_Problem details_
Select the lines below containing the word "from".

_Given information_

*** Block opens ***

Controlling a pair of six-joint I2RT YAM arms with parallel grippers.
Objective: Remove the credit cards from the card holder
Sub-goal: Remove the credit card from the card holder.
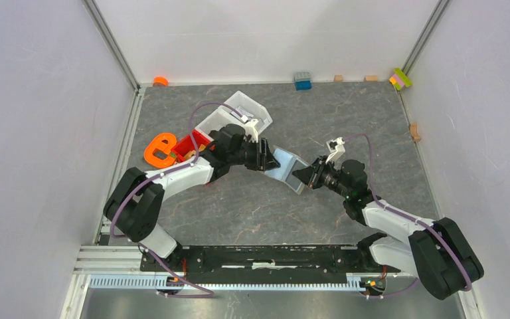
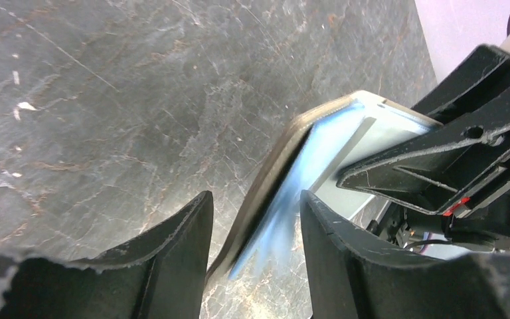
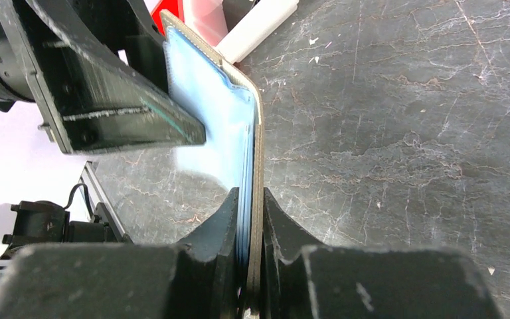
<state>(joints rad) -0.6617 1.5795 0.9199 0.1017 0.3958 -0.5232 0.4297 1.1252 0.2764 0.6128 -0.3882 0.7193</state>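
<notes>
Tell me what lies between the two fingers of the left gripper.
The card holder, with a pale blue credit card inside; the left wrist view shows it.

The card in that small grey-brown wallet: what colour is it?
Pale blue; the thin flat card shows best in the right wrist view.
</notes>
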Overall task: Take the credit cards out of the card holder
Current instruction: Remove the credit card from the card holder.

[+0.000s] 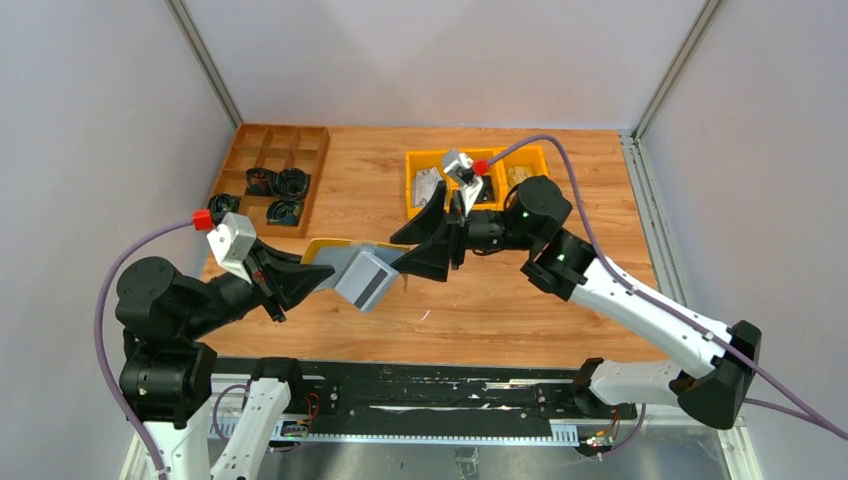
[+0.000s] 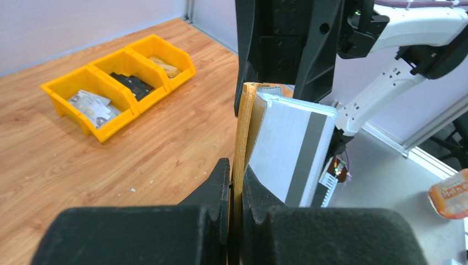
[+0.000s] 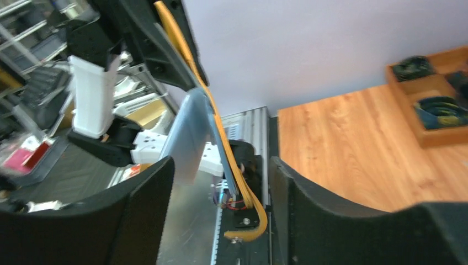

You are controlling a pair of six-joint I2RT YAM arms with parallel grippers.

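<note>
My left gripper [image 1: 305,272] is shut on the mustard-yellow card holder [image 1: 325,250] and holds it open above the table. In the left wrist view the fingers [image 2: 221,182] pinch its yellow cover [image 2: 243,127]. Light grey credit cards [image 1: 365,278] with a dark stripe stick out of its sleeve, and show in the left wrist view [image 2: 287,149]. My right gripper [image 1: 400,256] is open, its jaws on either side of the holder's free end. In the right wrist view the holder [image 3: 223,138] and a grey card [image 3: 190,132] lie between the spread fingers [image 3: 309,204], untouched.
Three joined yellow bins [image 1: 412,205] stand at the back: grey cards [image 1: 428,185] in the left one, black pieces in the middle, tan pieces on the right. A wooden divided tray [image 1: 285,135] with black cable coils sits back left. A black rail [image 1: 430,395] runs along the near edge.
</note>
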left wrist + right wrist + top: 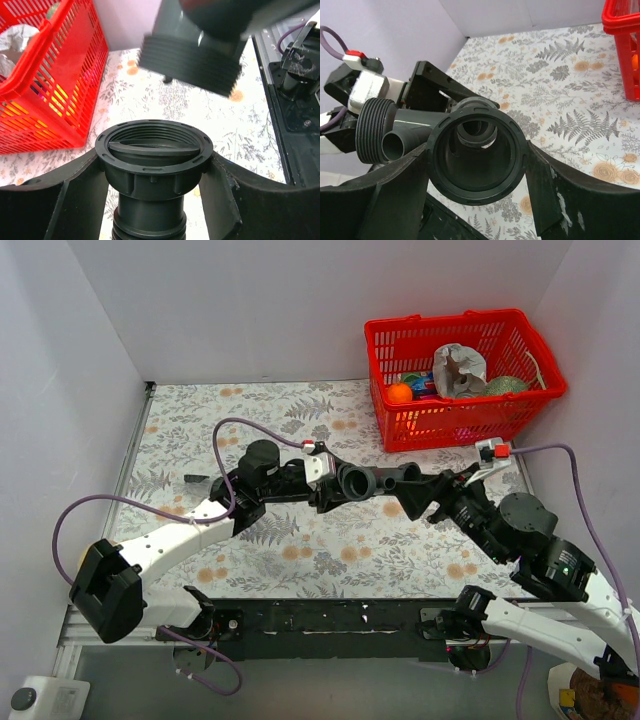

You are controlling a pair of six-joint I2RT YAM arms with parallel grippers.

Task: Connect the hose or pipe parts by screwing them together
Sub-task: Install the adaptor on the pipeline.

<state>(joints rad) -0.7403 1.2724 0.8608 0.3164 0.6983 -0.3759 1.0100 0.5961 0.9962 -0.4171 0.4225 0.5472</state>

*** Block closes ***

_Reply_
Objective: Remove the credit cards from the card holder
Sub-goal: Remove the credit card from the card holder.
Current instruction: Remove the credit card from the card holder.

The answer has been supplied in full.